L’amphithéâtre ISBA de la Faculté des Sciences de la Santé (FSS) de l’Université d’Abomey-Calavi a vibré ce jeudi 24 juillet 2025 au rythme de la science et de la passion chirurgicale, à l’ouverture des 2èmes Journées Scientifiques du Département de Chirurgie et Spécialités Chirurgicales. Organisée autour du thème central « Pratiques chirurgicales courantes et innovations en chirurgie », cette rencontre de haut niveau se veut un espace d’apprentissage, d’échange et d’inspiration, pour une chirurgie béninoise plus audacieuse et résolument tournée vers l’avenir.
La cérémonie d’ouverture

La cérémonie d’ouverture, sobre mais dense en messages forts, a réuni une pléiade d’enseignants-chercheurs, de spécialistes en chirurgie, de praticiens hospitaliers, de doctorants et d’étudiants en médecine. Le Pr Gaspard Gbessi, président du comité d’organisation, a ouvert les travaux en insistant sur la vocation double de ces journées : « un temps de réflexion mais aussi une fenêtre pour le futur ». Il a salué le dynamisme du comité scientifique et encouragé les jeunes à cultiver l’excellence, dans un esprit de curiosité, de rigueur et de passion pour la chirurgie.
Prenant la parole à son tour, le Doyen de la FSS, Pr Josué Avakoudjo, a livré un message qui a marqué les esprits. « Le chirurgien doit forger son cerveau comme un savant, cultiver la compassion pour ses patients, exceller en technicité, et rester profondément humble », a-t-il rappelé avec solennité. Un appel à l’intégrité intellectuelle et au professionnalisme qui a résonné chez les jeunes présents dans l’amphithéâtre.
Le Pr René Hodonou, quant à lui, a recentré les débats sur l’essentiel : « Le signe le plus insupportable d’une maladie, c’est la douleur.
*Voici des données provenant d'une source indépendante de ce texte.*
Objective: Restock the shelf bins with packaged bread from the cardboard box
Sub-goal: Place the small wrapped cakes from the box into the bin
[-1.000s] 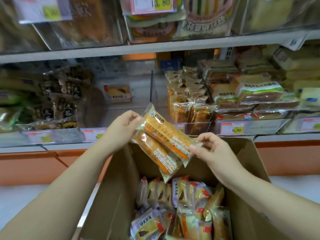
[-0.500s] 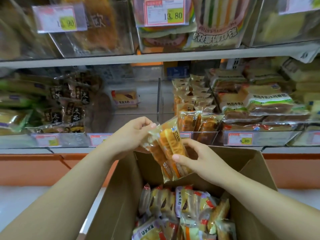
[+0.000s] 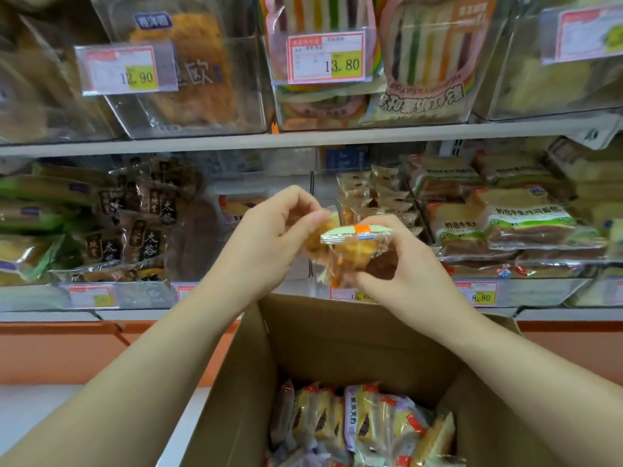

Notre rôle en tant que chirurgiens est de soulager. Soyons heureux d’être médecins. Soyons curieux, rigoureux, et travailleurs. » Une invitation à replacer le patient au cœur de l’acte chirurgical.
Des sessions scientifiques ancrées dans les réalités hospitalières

Cette première journée a été structurée autour de plusieurs sessions scientifiques, réparties selon les grandes spécialités chirurgicales. Dès le matin, la chirurgie générale a ouvert les débats, avec des interventions portant sur la gestion des urgences digestives, les pratiques laparoscopiques, ou encore la formation chirurgicale des internes.
Dans la deuxième partie de la journée, la session consacrée à la chirurgie pédiatrique a exploré la délicate question de la prise en charge des pathologies néonatales et des urgences pédiatriques, souvent complexes dans les contextes à ressources limitées.
Au-delà de la technicité des échanges, c’est la volonté partagée de faire évoluer la pratique, d’actualiser les savoirs et de renforcer la transmission entre générations de chirurgiens qui s’est imposée comme le fil conducteur de cette journée inaugurale.
Un format hybride pour un impact élargi

Organisée dans un format hybride (présentiel et distanciel), cette deuxième édition témoigne d’une volonté affirmée d’ouverture à l’échelle nationale et régionale. Étudiants, spécialistes, internes et professeurs peuvent suivre les échanges depuis différentes villes du Bénin, mais aussi au-delà des frontières.
Une suite prometteuse

Alors que les rideaux viennent à peine de se lever sur ces journées scientifiques, le programme des 25 et 26 juillet s’annonce tout aussi dense et prometteur. Endoscopie, chirurgie assistée, simulation chirurgicale, traumatologie, ORL, orthopédie, neurochirurgie, sans oublier une session dédiée aux communications libres : autant de thématiques qui permettront d’aborder les défis d’aujourd’hui avec les outils de demain.
Ce rendez-vous annuel de la chirurgie béninoise démontre, s’il en fallait encore la preuve, que l’Afrique dispose de ressources humaines d’excellence, prêtes à relever les défis de la médecine moderne.